30 May 2011

ROUTE IRISH - (Dir. Ken Loach, 2010, UK/France/Italy/Belgium/Spain)

As long we have Ken Loach, Paul Laverty and Rebecca O Brien working together as a collective then a credible and strong political discourse exists in British cinema. With Loach is it not right to compare his films to each other or attempt to position Route Irish via an authorial approach because all of his films are motivated by social currents. The cinematic dialogue by British film makers on the subject of Iraq continues to lack any kind of engaged political vigour and the relative absence of any kind of social criticism of the war crimes committed in Iraq by the British government is representative of British cinema’s acquiescence.
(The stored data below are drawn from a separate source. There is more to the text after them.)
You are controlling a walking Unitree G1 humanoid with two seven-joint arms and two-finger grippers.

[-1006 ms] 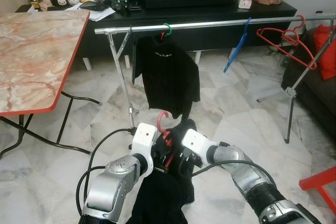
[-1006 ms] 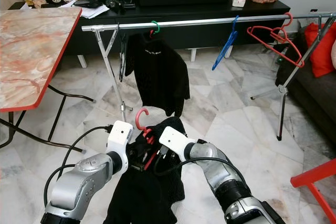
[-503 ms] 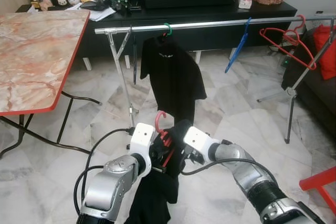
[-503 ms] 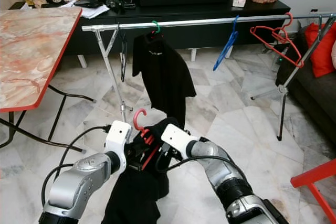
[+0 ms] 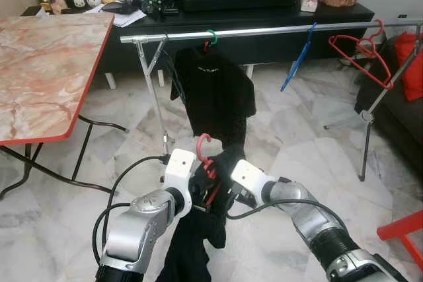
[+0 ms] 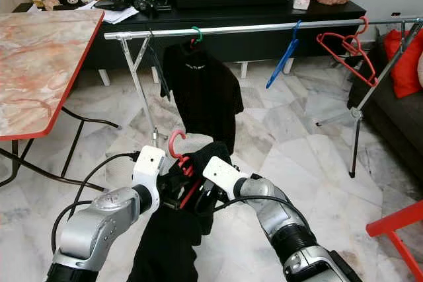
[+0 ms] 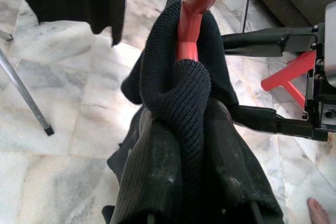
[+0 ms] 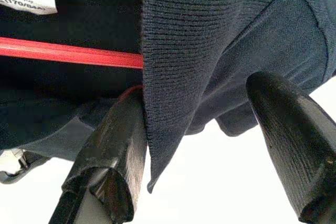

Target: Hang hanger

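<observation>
Left eye view: left end effector (image 5: 198,193) pinching red hanger (image 5: 204,152) with black garment (image 7: 184,129), right end effector (image 8: 205,145) spread around its fabric; next, lift hook onto rail (image 5: 264,30).

- The rail (image 5: 264,30) has bare stretches between the green-hooked black shirt (image 5: 215,94) and the blue hanger (image 5: 297,61), and between that and the red hangers (image 5: 360,57).
- The hanging shirt stands directly ahead of both pincers.
- The tabletop (image 5: 39,70) blocks the left; open marble floor (image 5: 291,137) lies right.
</observation>
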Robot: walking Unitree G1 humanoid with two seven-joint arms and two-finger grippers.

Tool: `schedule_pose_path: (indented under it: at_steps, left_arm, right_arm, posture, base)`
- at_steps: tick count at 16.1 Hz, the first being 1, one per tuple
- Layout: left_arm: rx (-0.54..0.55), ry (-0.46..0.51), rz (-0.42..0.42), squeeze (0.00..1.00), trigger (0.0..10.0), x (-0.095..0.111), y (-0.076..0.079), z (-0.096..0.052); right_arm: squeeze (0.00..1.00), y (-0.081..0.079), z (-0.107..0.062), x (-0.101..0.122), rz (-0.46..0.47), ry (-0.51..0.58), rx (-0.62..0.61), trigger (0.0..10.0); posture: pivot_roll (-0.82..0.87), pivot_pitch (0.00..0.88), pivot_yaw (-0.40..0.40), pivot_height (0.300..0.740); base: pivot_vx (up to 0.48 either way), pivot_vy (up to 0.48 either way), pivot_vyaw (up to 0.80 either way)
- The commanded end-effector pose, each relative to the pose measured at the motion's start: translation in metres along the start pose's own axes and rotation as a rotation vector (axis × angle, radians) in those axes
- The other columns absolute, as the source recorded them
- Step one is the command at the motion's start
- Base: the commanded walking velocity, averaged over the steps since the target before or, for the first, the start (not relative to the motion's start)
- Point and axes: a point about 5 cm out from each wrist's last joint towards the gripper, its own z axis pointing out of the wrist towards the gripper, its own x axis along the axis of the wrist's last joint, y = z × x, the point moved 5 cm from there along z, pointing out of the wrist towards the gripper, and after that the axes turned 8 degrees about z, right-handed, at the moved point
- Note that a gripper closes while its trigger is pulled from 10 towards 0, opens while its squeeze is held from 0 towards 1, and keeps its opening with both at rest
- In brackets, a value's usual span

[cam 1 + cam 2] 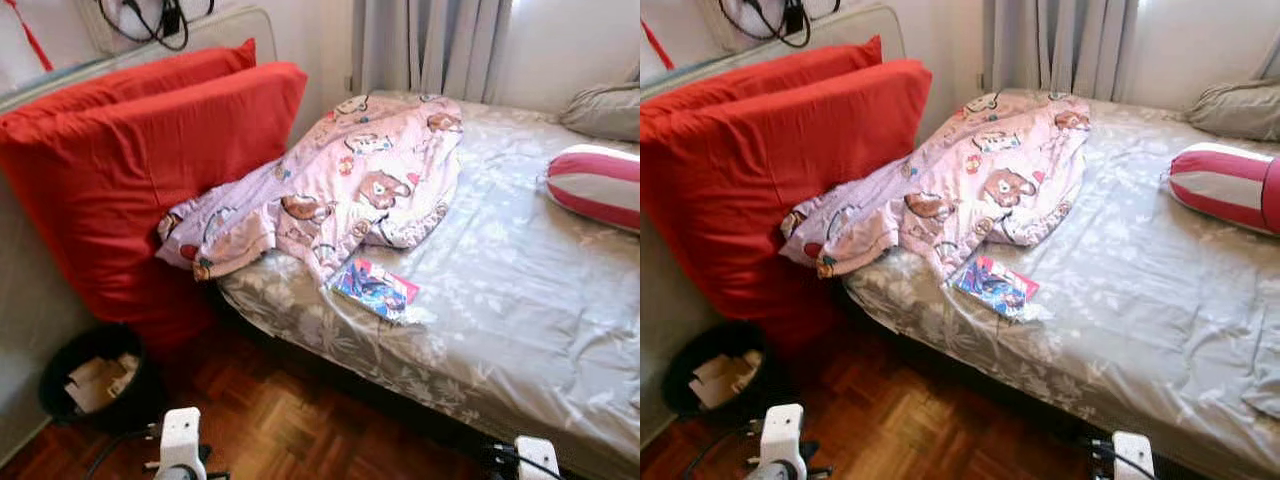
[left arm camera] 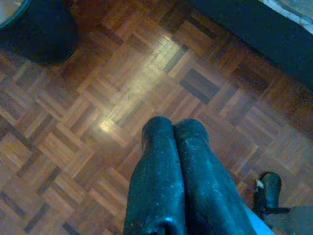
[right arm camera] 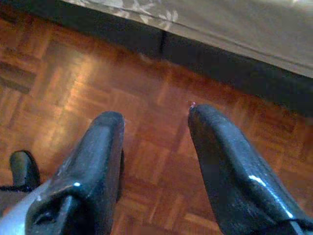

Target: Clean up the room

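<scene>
- The left gripper hangs low over the parquet floor, its two black fingers pressed together with nothing between them.
- The right gripper also hangs above the floor, near the dark base of the bed; its fingers are spread wide and hold nothing.
- Both arms look idle, lowered at the robot's sides, probably because nothing is within reach yet.
- Ahead lies a bed with a grey floral sheet, running from near left to far right.
- A pink blanket with cartoon bears sits crumpled at the left end of the bed, spilling against two big red cushions that lean on the left wall.
- A small colourful packet lies on the sheet just at the near edge of the blanket; it looks like litter, so a likely thing to clear.
- A black waste bin stands on the floor at the near left, below the cushions, with paper scraps inside, a fitting place for rubbish.
- A red and white striped bolster and a grey pillow rest at the far right.
</scene>
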Motion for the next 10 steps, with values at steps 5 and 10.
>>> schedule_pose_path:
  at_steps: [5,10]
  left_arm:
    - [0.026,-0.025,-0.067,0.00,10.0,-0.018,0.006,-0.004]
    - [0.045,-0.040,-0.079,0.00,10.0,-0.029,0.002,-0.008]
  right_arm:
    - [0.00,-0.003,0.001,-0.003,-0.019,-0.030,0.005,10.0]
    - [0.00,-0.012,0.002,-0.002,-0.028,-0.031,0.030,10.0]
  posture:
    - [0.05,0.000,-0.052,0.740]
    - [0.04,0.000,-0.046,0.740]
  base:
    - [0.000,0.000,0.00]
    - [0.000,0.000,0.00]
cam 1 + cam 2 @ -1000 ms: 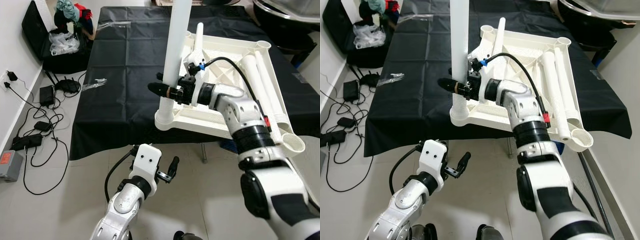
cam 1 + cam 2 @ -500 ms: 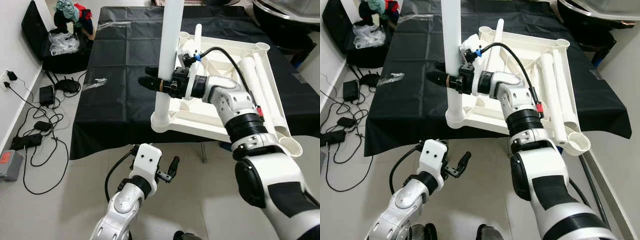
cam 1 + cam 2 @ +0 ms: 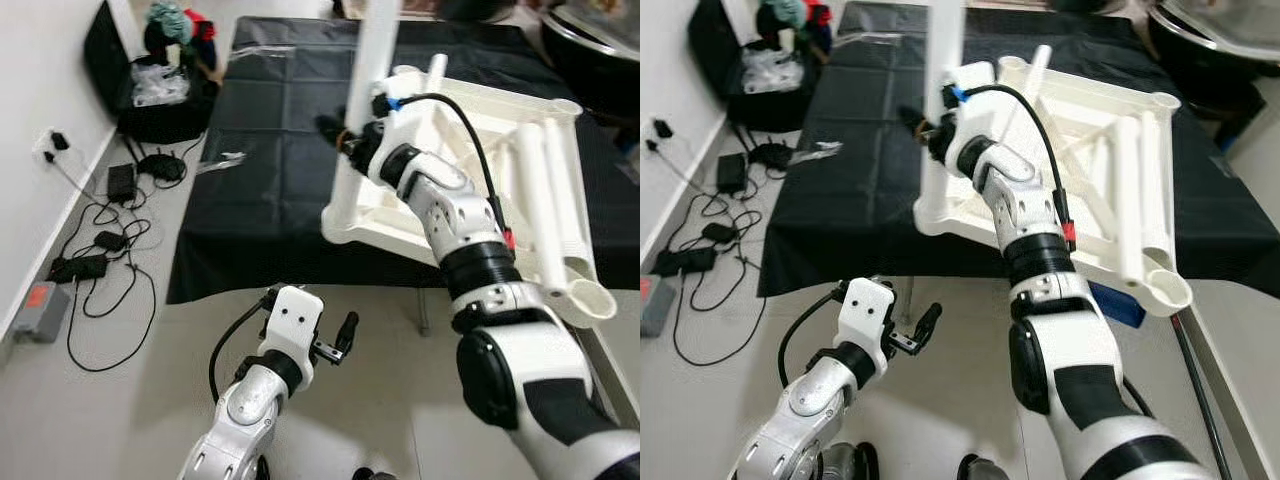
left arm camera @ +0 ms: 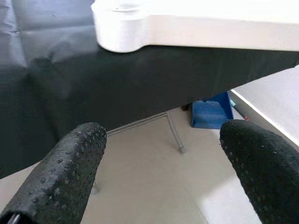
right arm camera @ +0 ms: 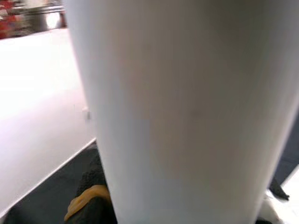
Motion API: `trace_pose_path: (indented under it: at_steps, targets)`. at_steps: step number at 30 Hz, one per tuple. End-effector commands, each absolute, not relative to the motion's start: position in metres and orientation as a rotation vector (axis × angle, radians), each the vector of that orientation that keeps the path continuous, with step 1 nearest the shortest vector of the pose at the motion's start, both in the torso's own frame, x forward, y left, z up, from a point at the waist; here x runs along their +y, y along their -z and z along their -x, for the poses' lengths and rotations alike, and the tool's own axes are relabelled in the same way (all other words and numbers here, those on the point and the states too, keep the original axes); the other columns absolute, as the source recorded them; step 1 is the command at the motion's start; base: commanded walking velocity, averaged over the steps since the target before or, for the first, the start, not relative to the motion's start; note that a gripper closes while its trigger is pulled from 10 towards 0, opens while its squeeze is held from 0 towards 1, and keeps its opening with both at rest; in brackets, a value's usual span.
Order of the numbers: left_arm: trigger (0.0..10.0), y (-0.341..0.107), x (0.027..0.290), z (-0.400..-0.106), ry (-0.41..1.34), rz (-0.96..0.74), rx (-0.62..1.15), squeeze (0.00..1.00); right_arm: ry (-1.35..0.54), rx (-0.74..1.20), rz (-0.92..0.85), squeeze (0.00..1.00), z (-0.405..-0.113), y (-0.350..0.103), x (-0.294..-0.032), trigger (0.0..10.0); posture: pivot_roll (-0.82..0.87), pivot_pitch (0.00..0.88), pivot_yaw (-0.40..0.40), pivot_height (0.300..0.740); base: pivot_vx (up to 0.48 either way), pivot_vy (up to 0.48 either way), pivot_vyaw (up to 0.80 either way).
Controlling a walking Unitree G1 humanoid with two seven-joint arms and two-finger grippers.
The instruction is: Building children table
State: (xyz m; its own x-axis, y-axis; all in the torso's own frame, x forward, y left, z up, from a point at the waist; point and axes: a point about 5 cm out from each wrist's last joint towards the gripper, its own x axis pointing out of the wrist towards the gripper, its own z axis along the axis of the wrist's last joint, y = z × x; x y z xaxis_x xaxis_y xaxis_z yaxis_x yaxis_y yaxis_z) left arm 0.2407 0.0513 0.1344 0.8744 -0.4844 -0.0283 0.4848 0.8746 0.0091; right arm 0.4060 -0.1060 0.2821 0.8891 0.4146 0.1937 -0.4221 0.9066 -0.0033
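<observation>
Now right pincer (image 3: 345, 135) seemingly still clamping upright table leg (image 3: 372, 60), tabletop (image 3: 470, 160) shifted, left pincer (image 4: 159, 154) spread.

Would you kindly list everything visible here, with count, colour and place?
Tabletop: one, white plastic, upside down on the black cloth.
Upright leg: one, white, standing in the tabletop's near-left corner socket.
Loose legs: two, white, lying along the tabletop's right side.
Slim tube: one, white, leaning at the tabletop's far side.
Black cloth: one, covering the work table.
Cables and adapters: several, black, on the floor at left.
Bag with clothes: one, black, far left.
Blue box: one, under the table.
Right hand: black fingers, closed on the upright leg.
Left hand: black fingers, open, low over the floor.
</observation>
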Motion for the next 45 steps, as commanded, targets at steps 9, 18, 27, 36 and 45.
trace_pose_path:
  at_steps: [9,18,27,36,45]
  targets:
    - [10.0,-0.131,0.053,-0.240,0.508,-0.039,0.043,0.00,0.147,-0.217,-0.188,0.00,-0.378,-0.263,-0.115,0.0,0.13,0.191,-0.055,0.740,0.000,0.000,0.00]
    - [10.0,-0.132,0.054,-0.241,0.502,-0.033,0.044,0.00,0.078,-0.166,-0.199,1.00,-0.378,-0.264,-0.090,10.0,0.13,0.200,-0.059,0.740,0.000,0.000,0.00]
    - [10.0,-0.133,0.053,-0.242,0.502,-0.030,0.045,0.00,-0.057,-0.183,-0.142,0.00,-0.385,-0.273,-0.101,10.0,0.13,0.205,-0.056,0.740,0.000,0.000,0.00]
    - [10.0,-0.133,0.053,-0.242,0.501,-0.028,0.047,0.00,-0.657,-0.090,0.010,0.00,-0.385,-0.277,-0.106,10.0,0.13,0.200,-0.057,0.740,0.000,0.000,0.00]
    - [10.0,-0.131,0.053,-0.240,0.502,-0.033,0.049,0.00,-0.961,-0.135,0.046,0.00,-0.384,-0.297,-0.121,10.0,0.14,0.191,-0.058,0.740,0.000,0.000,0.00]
Route Irish might actually be one of the first British films to represent and address the displacement of Iraqi people who have been forced to flee their homes in Iraq as a direct consequence of the invasion and occupation. At first the presence of an Iraqi exile may seem contrived but Harim (Talib Rasool) is a well constructed character given a platform from which to express a maligned voice typically repressed in the mainstream media. His talents as a musician actually makes him more intelligent than Fergus whilst the victimisation he faces at the hands of hired thugs indicts private security firms as yet another ugly manifestation of corporate hegemony. Whilst The Wind That Shakes The Barley offers an allegory of imperialism and the politics of occupation, Route Irish approaches neo colonialism through the narrative of two Liverpudlians and British mercenaries; Fergus (Mark Womack) and Frankie (John Bishop). Consistency especially an ideological one is exceptionally rare in cinema and whilst he continues to face the wrath of a right wing media in the UK, the intentions of Loach to make the film he wants to and on his terms has to be commended. With the suspicious death of close friend Frankie in Iraq, Fergus sets upon a personal investigation and uncovers an all too familiar conflict; people vs. profits. In the final analysis, Fergus does get a chance to re-address the political imbalance but his complicity in the war crimes of Iraq equates him with the merchants of war.